В последнее время ее любовь ко мне, ее одобрение всех моих распоряжений относительно детей вполне вознаграждали меня за все хлопоты. Последнее ее желание состояло в том, чтобы похоронили ее в Спасском монастыре, среди фамильных гробов, где погребен и ее муж. Я просила позволения на то, но напрасно; незадолго перед тем было издано новое постановление, в силу которого обывателям Москвы было запрещено хоронить покойников в черте города, за исключением одного монастыря, в виде снисхождения к людям богатым и суеверным, не хотевшим расстаться с городом даже после смерти.
Не имея положительно никакой возможности выполнить завещание свекрови, я, полубольная, решила проводить ее прах до монастыря в семидесяти верстах от Москвы, где лежали предки ее мужа. Эти грустные проводы я предприняла как непременную свою обязанность: после смерти моего мужа я поставила себе правилом, никогда не изменяя ему, действовать в отношении его родных точно так, как действовал бы он сам, руководимый чувством уважения и преданности своему семейству.
По возвращении моем из-за границы я жила большей частью в уединении, несмотря на увеличившиеся средства по милости государыни. Расходы мои были самые ограниченные; я хотела с помощью благоразумной экономии дать воспитание своему сыну в иностранном университете.
Прежде чем императрица оставила Москву, я просила ее о позволении опять уехать в чужие края с особой целью — воспитание детей. Екатерина согласилась, но приняла мою просьбу необыкновенно холодно, вероятно, недовольная тем, что я искала образования за границей, когда она гордилась его развитием дома. Может быть, это неудовольствие вытекало из другого источника, о котором я не знала. Нет сомнения, что я не имела никакого повода оставлять Екатерину, за исключением одного случая, когда жители Москвы были допущены к целованию ее руки в публичной зале, нарочно для того назначенной.
По поводу этого обстоятельства принц анхальтский, близкий родственник императрицы, сказал мне с некоторым жаром: «Я этого ожидал; это совершенно гармонирует со всем остальным. Но, поверьте, придет время, изменятся обстоятельства, и вам отдадут справедливость».
Я рассчитывала пробыть за границей девять или десять лет, чтобы за это время вполне закончить образование сына, поэтому сочла необходимым сначала устроить свою дочь.
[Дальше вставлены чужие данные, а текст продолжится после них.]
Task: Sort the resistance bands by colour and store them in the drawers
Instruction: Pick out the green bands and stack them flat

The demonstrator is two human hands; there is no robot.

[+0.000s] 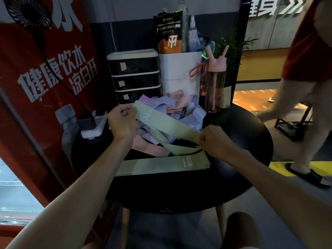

За нее посватался бригадир Щербинин, во всех отношениях достойный жених. Он был человеком серьезного, но мягкого характера, что обещало спокойствие моей дочери в семейном быту. Хотя этот брак не совсем удовлетворял моим материнским желаниям, он представлял ту единственную выгоду, что моя дочь еще некоторое время останется под моим надзором.